**Activity**
Beginning at whichever line contains "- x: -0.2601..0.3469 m", reproduce each line of the records below word for word, ending with the last, and add nothing.

++++++++++

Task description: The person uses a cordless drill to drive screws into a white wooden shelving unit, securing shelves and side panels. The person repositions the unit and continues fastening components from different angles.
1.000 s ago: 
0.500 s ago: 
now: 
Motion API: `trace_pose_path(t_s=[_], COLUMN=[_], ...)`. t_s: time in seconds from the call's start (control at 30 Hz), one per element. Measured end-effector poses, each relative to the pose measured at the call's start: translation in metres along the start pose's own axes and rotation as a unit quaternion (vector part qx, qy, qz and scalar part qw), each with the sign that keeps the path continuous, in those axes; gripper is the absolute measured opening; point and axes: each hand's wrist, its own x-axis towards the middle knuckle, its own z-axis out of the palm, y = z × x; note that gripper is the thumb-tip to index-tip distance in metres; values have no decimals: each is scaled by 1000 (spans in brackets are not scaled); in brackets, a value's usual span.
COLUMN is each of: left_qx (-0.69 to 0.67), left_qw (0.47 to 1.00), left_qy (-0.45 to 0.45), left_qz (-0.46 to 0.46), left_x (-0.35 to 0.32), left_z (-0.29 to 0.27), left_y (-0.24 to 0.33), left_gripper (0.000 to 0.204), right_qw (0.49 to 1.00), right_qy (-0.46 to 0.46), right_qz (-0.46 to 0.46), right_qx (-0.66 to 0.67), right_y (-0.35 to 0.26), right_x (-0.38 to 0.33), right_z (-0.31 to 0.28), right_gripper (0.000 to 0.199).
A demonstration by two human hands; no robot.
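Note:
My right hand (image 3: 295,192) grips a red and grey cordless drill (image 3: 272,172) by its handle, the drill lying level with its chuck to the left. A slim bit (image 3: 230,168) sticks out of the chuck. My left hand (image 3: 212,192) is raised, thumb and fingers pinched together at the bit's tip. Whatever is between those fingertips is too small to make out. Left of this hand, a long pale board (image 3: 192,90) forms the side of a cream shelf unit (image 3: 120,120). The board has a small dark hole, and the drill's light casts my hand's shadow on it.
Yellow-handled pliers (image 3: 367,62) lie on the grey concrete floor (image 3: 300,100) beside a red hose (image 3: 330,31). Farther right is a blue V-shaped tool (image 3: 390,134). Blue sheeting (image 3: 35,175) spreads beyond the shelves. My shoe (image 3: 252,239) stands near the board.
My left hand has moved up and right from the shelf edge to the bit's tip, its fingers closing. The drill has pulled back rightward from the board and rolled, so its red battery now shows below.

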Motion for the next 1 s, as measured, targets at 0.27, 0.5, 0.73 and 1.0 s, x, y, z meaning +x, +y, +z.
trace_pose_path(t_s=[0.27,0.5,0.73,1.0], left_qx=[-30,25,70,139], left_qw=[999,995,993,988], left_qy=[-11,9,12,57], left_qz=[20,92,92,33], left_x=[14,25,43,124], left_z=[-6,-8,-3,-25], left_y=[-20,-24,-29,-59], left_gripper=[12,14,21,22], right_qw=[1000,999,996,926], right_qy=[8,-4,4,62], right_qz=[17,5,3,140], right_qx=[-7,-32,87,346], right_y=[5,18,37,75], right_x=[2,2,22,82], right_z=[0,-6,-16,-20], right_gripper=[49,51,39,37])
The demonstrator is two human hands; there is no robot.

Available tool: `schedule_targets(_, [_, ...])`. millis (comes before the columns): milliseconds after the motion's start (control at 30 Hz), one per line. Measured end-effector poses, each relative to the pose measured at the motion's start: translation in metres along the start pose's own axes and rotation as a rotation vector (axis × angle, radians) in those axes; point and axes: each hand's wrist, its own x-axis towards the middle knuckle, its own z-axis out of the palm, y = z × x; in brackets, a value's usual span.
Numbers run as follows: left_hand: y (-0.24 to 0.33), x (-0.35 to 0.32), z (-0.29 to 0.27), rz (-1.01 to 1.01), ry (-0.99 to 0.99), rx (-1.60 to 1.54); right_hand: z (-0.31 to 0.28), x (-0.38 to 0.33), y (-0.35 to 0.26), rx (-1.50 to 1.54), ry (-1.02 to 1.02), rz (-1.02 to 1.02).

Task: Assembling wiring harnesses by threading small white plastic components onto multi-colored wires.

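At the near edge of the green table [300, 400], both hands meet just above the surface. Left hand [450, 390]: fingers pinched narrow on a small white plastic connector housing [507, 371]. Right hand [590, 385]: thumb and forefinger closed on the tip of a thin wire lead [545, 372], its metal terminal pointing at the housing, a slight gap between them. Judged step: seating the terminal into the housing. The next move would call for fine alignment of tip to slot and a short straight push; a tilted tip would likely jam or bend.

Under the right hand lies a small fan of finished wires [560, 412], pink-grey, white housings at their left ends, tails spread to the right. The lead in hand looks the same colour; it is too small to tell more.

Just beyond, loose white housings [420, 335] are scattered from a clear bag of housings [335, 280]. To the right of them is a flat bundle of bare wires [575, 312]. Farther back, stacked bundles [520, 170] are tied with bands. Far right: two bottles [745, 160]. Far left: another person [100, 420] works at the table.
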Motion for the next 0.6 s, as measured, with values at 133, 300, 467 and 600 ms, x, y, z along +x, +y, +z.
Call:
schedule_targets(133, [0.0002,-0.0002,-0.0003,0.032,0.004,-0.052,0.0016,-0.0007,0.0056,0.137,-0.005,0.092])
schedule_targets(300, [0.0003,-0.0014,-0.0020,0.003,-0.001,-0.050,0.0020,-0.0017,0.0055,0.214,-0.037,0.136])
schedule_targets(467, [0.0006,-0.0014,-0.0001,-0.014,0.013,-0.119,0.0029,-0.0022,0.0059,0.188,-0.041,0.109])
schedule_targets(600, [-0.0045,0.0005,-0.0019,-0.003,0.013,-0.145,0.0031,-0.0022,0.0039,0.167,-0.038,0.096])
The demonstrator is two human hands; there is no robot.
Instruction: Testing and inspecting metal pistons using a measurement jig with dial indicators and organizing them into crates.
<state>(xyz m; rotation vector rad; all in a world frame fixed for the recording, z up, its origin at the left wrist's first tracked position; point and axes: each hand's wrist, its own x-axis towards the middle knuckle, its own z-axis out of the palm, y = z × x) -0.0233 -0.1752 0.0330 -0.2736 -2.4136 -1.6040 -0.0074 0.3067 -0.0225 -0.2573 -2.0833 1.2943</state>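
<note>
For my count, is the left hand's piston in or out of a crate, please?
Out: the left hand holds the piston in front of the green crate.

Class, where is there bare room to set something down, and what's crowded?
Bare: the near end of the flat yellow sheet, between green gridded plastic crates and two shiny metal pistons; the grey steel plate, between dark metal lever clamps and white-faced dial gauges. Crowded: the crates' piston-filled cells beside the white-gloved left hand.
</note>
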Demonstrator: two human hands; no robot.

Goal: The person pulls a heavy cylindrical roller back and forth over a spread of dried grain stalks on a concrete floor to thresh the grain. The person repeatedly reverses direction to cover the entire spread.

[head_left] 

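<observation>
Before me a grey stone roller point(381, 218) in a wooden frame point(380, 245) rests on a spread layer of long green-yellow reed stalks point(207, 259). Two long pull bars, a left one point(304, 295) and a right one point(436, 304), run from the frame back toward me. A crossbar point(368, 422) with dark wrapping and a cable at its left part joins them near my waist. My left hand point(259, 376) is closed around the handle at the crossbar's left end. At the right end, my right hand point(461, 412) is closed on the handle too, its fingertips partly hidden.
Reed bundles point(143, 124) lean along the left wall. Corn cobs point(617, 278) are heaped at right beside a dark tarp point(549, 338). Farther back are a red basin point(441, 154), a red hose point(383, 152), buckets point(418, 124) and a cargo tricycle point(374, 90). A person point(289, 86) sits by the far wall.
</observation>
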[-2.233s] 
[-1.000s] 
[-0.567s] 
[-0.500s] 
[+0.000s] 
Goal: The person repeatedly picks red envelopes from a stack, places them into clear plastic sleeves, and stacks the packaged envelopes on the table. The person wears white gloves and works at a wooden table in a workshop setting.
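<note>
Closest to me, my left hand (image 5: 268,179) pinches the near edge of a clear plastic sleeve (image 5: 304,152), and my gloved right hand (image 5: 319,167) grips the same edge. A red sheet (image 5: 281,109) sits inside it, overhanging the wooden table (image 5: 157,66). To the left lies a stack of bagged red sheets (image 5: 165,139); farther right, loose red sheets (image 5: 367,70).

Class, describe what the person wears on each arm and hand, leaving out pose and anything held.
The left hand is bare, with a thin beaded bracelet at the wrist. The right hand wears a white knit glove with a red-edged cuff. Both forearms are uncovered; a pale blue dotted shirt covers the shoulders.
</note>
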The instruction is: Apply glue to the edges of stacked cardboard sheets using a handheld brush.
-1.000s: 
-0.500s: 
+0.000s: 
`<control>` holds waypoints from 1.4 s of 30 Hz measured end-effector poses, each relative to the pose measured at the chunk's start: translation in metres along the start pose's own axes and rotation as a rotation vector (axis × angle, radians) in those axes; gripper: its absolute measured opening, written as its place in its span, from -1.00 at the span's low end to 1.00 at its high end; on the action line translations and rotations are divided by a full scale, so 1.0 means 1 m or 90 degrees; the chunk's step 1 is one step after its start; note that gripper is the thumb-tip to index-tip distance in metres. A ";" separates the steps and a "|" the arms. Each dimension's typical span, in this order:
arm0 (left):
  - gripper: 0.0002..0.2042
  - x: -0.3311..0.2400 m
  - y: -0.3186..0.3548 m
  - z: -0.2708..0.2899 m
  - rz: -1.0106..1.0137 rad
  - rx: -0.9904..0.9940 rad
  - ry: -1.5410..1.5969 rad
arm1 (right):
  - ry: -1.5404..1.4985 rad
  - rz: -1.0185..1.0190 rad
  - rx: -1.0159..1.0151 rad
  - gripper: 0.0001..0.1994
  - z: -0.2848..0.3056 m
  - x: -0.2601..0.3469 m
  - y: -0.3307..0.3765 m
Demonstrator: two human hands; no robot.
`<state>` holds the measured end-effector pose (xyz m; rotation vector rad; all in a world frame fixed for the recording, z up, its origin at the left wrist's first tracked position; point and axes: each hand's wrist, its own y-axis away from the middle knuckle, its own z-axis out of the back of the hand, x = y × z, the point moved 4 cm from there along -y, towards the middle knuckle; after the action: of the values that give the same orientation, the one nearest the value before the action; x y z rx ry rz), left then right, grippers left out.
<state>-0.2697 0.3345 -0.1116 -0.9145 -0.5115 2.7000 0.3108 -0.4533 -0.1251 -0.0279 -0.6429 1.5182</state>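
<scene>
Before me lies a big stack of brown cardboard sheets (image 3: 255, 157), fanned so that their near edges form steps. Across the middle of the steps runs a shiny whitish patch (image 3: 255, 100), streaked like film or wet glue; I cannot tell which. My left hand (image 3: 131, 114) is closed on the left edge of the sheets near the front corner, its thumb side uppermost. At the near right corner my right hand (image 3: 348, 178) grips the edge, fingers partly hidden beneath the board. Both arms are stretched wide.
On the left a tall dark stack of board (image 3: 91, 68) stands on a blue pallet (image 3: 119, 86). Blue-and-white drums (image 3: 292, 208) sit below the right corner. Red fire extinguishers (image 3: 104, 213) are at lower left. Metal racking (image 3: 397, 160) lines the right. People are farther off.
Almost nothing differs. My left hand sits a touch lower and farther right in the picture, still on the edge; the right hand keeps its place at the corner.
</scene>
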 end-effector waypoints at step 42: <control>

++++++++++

**Result of this task**
  - x: -0.2601..0.3469 m
  - y: -0.3307..0.3765 m
Demonstrator: two human hands; no robot.
`<state>` holds the measured end-effector pose (xyz m; rotation vector rad; all in a world frame fixed for the recording, z up, its origin at the left wrist's first tracked position; point and axes: each hand's wrist, its own y-axis away from the middle knuckle, its own z-axis out of the back of the hand, x = y × z, the point moved 4 cm from there along -y, towards the middle knuckle; after the action: of the values that give the same orientation, the one nearest the value before the action; x y z rx ry rz), left then right, grippers left out.
<state>-0.2697 0.3345 -0.1116 -0.9145 -0.5115 2.7000 0.3108 -0.4533 -0.1251 -0.0279 -0.6429 1.5182</state>
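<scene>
Before me lies a big stack of brown cardboard sheets (image 3: 255, 157), fanned so that their near edges form steps. Across the middle of the steps runs a shiny whitish patch (image 3: 255, 100), streaked like film or wet glue; I cannot tell which. My left hand (image 3: 131, 114) is closed on the left edge of the sheets near the front corner, its thumb side uppermost. At the near right corner my right hand (image 3: 348, 178) grips the edge, fingers partly hidden beneath the board. Both arms are stretched wide.
On the left a tall dark stack of board (image 3: 91, 68) stands on a blue pallet (image 3: 119, 86). Blue-and-white drums (image 3: 292, 208) sit below the right corner. Red fire extinguishers (image 3: 104, 213) are at lower left. Metal racking (image 3: 397, 160) lines the right. People are farther off.
Almost nothing differs. My left hand sits a touch lower and farther right in the picture, still on the edge; the right hand keeps its place at the corner.
</scene>
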 end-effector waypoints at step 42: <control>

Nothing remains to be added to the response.